Ringatū commemorates 150 years since being founded

10:40 am on 10 July 2018

A-hundred-and-fifty years ago today, Māori prophet Te Kooti founded the Ringatū religion after escaping prison exile on the Chatham Islands.

Flag of Te Kooti Arikirangi, founder of Te Ringatu faith

Flag of Te Kooti Arikirangi, founder of Te Ringatu faith Photo: Supplied

Followers of the Ringatū religion, which is a mix of the old testament and Māori custom are gathering in Gisborne this week for commemorations.

Te Kooti Arikinui Te Turiki initially fought on the side of the crown at Tūranganui-a-kiwa - before the crown accused of him being a spy and exiled him to the Chatham Islands.

On 10 July 1868, after escaping his island prison - he landed at Te Whareongaonga at Poverty Bay arriving with a message of peace and the Ringatū religion.

Māori broadcaster and journalist Hare Williams grew up in Ohiwa enshrined in the teachings and stories of the Ringatū Church and its leader.

Mr Williams said it was his grandmother who recited the stories of Te Kooti to him.

"It was the stories of Tuhoe, the persecution of a people and how their villages were destroyed by the state and how Te Kooti stood up to the military to the most powerful nation in the world."

Te Kooti, who was from Ngāti Maru, wanted to travel to the King Country to spread his religious message but the resident magistrate at Gisborne Major Reginald Biggs ordered him to give up his arms.

When Te Kooti didn't, Major Biggs pursued him and his party and war broke out.

One of the major battles Te Kooti won was in late 1868 Matawhero at Poverty Bay where 70 Pākeha and Māori were killed.

Mr Williams said he learnt early on the first casualty of war is truth - and rumours were spread about Te Kooti by the crown to acquire Māori land.

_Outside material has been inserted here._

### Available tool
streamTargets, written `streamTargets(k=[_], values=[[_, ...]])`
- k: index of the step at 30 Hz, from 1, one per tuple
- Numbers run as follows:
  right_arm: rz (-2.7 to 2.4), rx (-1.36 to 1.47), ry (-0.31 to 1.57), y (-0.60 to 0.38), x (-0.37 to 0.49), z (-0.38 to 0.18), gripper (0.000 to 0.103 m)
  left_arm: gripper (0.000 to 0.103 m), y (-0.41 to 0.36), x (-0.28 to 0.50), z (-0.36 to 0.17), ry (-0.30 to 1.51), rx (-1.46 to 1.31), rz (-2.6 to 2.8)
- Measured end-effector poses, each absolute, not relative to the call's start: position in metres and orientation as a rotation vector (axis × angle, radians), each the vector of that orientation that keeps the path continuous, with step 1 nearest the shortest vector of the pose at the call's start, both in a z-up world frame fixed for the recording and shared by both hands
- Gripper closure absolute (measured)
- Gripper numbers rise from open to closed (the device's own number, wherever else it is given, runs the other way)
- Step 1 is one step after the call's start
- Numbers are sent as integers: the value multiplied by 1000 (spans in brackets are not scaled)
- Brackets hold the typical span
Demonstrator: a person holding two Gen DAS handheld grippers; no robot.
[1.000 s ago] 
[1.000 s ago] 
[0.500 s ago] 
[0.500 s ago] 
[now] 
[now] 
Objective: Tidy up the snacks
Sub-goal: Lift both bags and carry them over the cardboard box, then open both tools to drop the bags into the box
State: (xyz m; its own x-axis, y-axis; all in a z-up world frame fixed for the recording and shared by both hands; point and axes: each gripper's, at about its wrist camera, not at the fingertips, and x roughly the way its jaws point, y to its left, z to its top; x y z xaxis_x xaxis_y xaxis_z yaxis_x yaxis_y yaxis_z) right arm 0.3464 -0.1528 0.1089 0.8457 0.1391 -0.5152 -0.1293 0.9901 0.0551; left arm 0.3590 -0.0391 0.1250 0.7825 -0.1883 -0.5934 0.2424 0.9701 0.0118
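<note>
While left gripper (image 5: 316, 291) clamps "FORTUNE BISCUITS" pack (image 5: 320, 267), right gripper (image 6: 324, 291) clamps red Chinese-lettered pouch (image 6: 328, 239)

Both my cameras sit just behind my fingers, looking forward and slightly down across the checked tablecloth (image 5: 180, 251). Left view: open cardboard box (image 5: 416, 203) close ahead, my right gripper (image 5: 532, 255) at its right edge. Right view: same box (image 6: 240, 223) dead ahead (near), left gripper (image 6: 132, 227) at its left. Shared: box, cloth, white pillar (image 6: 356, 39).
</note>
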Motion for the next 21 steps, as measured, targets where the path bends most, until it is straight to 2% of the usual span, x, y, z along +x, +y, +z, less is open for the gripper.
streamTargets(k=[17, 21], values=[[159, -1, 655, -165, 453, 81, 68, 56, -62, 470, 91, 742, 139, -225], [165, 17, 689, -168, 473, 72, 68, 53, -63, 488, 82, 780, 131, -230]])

"I applaud our education system, we have one of the best in the world, but it betrayed our children, it betrayed Māori children, it betrayed Pākehā children - it didn't tell them the truth."

Te Kooti suffered a major defeat by Pākehā soldiers at Ngātapa in January 1869 and would later retreat to the King Country where he was pardoned in 1883.

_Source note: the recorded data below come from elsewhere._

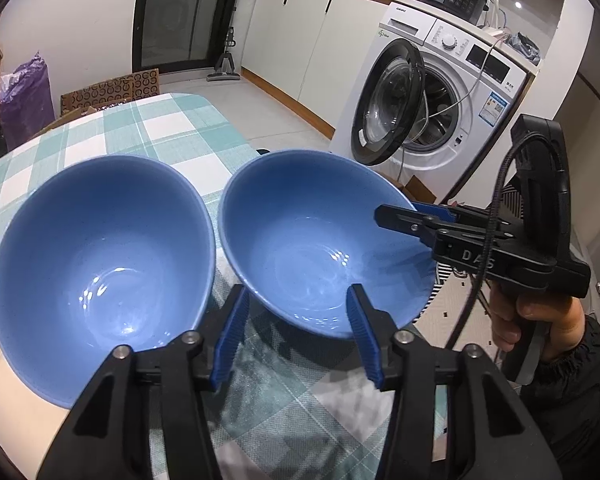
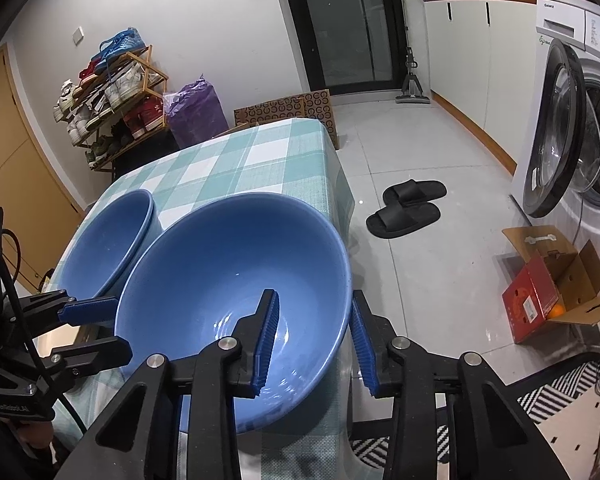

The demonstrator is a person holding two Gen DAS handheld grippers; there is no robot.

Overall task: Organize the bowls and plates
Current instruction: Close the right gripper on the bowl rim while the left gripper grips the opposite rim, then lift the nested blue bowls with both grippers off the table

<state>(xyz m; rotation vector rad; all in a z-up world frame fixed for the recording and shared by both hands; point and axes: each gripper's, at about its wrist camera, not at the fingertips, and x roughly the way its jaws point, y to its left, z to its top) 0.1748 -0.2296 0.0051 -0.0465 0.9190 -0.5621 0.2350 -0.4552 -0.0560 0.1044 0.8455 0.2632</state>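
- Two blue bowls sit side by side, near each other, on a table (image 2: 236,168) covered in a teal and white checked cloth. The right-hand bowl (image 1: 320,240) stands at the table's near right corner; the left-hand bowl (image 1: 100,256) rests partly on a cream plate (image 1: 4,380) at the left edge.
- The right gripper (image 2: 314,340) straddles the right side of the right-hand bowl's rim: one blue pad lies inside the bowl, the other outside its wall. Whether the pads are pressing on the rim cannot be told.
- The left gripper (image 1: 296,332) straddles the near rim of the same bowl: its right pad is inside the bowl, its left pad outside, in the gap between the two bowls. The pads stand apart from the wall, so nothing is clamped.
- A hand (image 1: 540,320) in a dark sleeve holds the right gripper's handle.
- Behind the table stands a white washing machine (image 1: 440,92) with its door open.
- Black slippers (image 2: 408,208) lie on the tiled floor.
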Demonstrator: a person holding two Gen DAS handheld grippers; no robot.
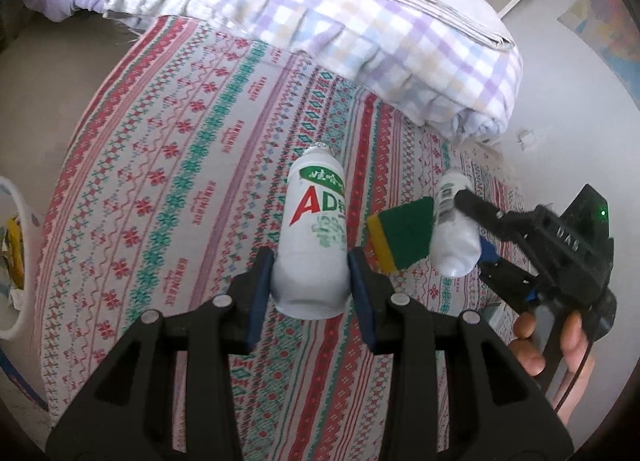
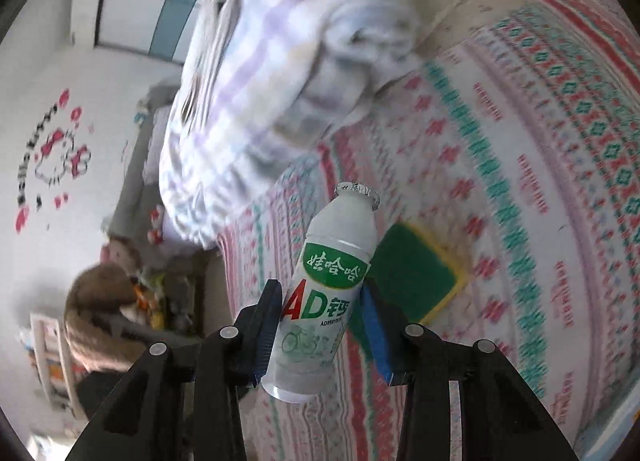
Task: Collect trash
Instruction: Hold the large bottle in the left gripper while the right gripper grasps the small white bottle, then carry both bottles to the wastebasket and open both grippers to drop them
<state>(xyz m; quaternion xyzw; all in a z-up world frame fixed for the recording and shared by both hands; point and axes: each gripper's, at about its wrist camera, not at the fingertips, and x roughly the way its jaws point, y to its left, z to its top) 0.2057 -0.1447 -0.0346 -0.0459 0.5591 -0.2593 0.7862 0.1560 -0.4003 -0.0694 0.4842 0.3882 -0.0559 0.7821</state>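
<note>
In the left wrist view a white drink bottle (image 1: 314,233) with a green and red label hangs above the patterned bed sheet (image 1: 180,165), and my left gripper (image 1: 310,265) is shut on its lower body. To its right my right gripper (image 1: 478,231), held by a hand (image 1: 560,345), is shut on a second white bottle (image 1: 454,233). The right wrist view shows that bottle (image 2: 324,301) tilted and lifted off the sheet, pinched between the blue pads (image 2: 376,333) of my right gripper (image 2: 320,305). A green sponge with a yellow edge (image 1: 404,237) (image 2: 416,277) lies on the bed under it.
A folded checked quilt (image 1: 360,21) lies across the far side of the bed. A white basket (image 1: 12,261) with items inside stands at the left edge. Beyond the bed are a white wall (image 1: 580,121) and, in the right wrist view, soft toys (image 2: 104,293) by a decorated wall.
</note>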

However, he was never allowed to return home to Gisborne and later died on the shores of the Ohiwa Harbour in 1893.

Mr Williams said ultimately the story of Te Kooti is about redemption - and he predicted the vital role the treaty, the court system and mana motuhake would play for Māori.

Wirangi "Charlie" Pera is the pou tikanga or head of the Ringatū Church and said growing up it wasn't popular to be a member of the Ringatū Church.

Ringatū translates to the upraised hand, he said.

Mr Pera said this week's commemorations would be a chance to remember those who have passed on, but also look to the future.

One of the important issues facing the church, he said, was the Māori language, tikanga and kawa being broken down.

"It's our place to maintain te reo so if you were to come along to one of our church services it's totally (in) Maōri."

The 150th commemorations of the Ringatū church kick off this morning at Rangiwaho Marae near Gisborne.